Everything in the entries below must be output exactly, apart from the pictures.

---------------

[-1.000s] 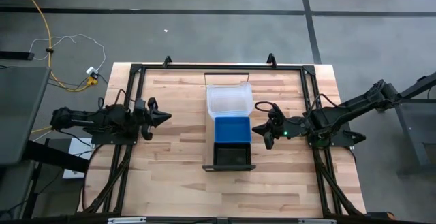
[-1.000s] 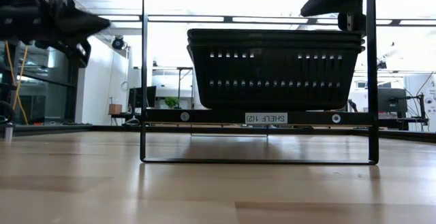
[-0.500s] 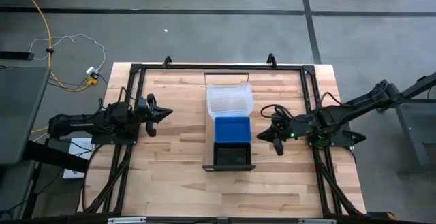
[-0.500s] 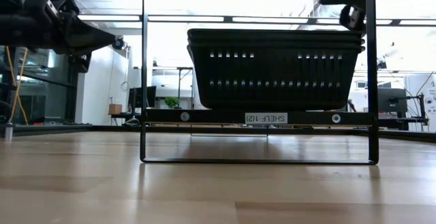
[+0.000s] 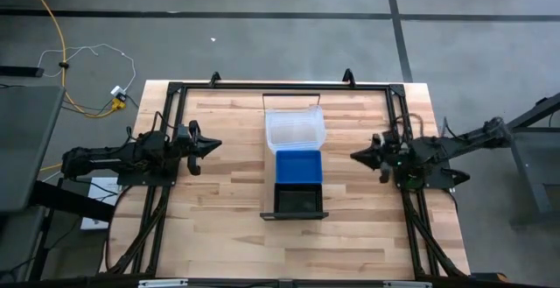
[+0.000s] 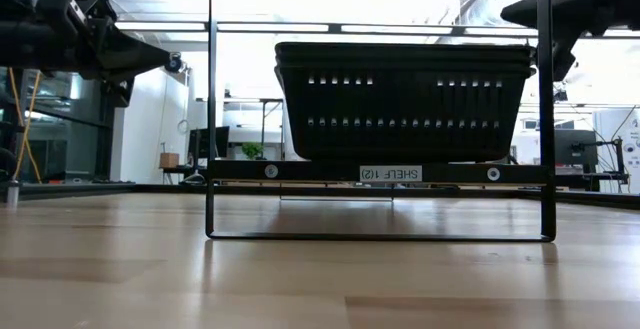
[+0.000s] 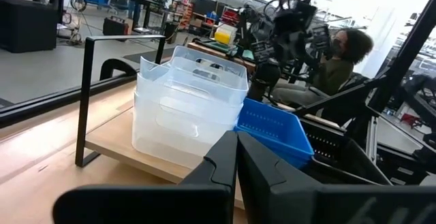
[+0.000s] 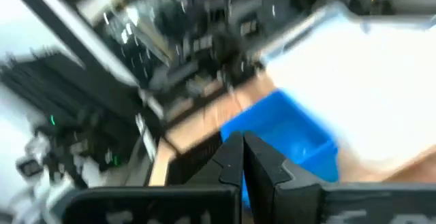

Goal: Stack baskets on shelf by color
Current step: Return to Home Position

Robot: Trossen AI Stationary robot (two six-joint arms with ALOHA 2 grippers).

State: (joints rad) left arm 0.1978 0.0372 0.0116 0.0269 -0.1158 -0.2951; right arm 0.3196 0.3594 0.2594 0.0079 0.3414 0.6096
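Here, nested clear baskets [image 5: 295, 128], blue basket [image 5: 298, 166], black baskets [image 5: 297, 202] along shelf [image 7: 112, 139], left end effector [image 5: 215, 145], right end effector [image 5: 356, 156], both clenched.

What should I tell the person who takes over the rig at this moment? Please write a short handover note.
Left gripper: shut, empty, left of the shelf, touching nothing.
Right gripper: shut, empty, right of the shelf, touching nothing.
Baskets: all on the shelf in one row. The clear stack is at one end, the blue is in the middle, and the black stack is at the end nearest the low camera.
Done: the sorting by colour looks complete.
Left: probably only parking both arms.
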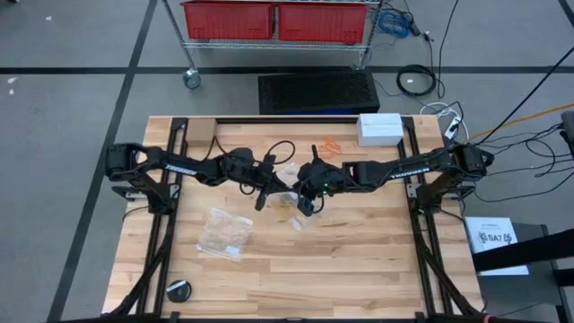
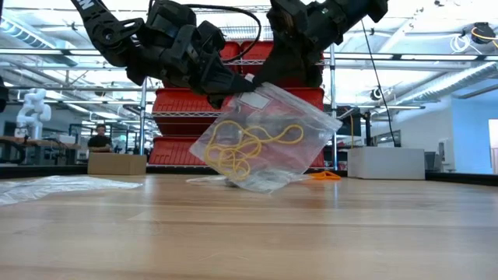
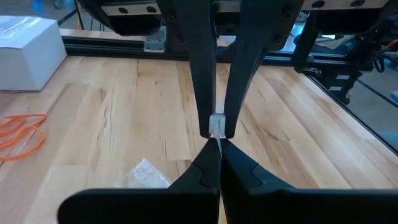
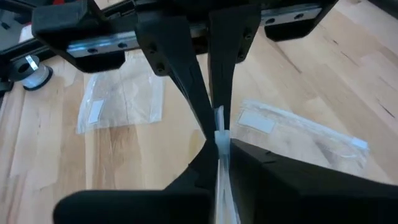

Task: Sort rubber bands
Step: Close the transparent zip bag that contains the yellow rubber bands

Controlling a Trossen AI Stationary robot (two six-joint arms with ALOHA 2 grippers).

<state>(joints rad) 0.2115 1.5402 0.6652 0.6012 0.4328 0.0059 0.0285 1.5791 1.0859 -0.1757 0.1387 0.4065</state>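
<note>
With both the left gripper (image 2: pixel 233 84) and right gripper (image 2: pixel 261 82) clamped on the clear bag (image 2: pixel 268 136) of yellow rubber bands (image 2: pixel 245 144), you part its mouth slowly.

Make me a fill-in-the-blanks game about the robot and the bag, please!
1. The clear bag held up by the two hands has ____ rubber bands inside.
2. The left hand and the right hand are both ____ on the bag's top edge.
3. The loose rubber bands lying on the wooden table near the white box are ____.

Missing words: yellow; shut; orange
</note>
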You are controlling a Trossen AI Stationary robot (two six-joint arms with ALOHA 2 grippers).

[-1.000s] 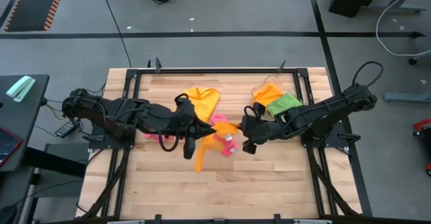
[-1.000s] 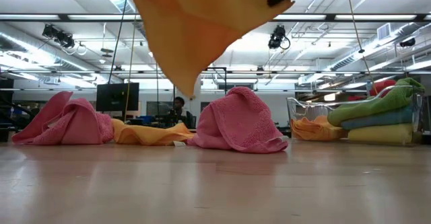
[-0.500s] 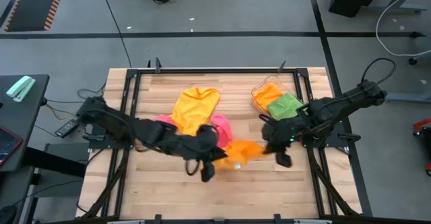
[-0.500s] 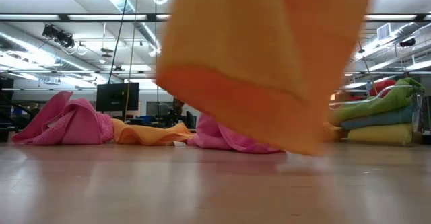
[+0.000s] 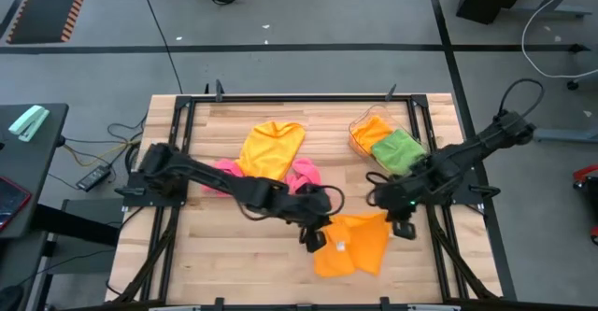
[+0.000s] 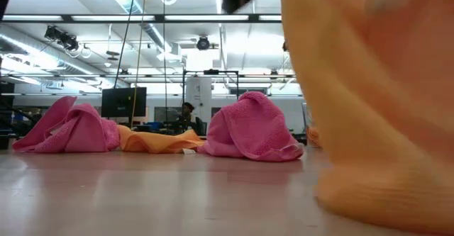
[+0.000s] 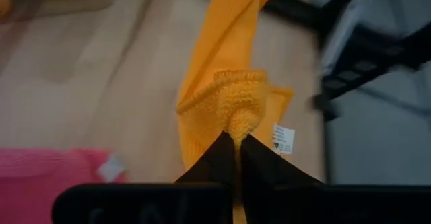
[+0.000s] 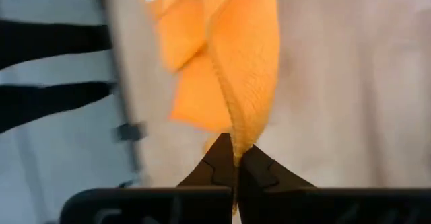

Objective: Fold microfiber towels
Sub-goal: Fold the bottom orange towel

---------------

*Written solution:*
[-1.000s] 
[-1.000s] 
[-0.500s] 
[-0.500s] 
[+0.000s] 
[+0.000s] 
[+0.000s] 
[+0.000s] 

Goal: Stack baskets on shelf by color
Current step: Return to Home Position

Robot: Trossen AI Stationary robot (two six-joint arms with ALOHA 2 grippers).

State: (joints rad) left arm 0.1978 0.0372 0.0116 0.0269 -0.1158 -0.2951; right arm 0.3196 0.3594 0.2594 0.0079 0.3414 0.6096
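Here, nested clear baskets [image 5: 295, 128], blue basket [image 5: 298, 166], black baskets [image 5: 297, 202] along shelf [image 7: 112, 139], left end effector [image 5: 215, 145], right end effector [image 5: 356, 156], both clenched.

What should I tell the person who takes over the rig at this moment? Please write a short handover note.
Left gripper: shut, empty, left of the shelf, touching nothing.
Right gripper: shut, empty, right of the shelf, touching nothing.
Baskets: all on the shelf in one row. The clear stack is at one end, the blue is in the middle, and the black stack is at the end nearest the low camera.
Done: the sorting by colour looks complete.
Left: probably only parking both arms.
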
Task: Sort rubber bands
Step: Close the transparent zip bag that contains the yellow rubber bands

Controlling a Trossen AI Stationary robot (two six-joint arms with ALOHA 2 grippers).

<state>(joints rad) 0.2115 1.5402 0.6652 0.6012 0.4328 0.0059 0.0285 1.5791 1.0859 -0.1757 0.1387 0.4065</state>
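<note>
With both the left gripper (image 2: pixel 233 84) and right gripper (image 2: pixel 261 82) clamped on the clear bag (image 2: pixel 268 136) of yellow rubber bands (image 2: pixel 245 144), you part its mouth slowly.

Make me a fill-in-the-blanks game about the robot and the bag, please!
1. The clear bag held up by the two hands has ____ rubber bands inside.
2. The left hand and the right hand are both ____ on the bag's top edge.
3. The loose rubber bands lying on the wooden table near the white box are ____.

Missing words: yellow; shut; orange
</note>
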You are controlling a Trossen AI Stationary robot (two six-joint arms with ALOHA 2 grippers).

[-1.000s] 
[-1.000s] 
[-0.500s] 
[-0.500s] 
[+0.000s] 
[+0.000s] 
[+0.000s] 
[+0.000s] 

Objective: Fold microfiber towels
Sub-goal: Fold the bottom orange towel

What appears above is the complete answer to the exercise.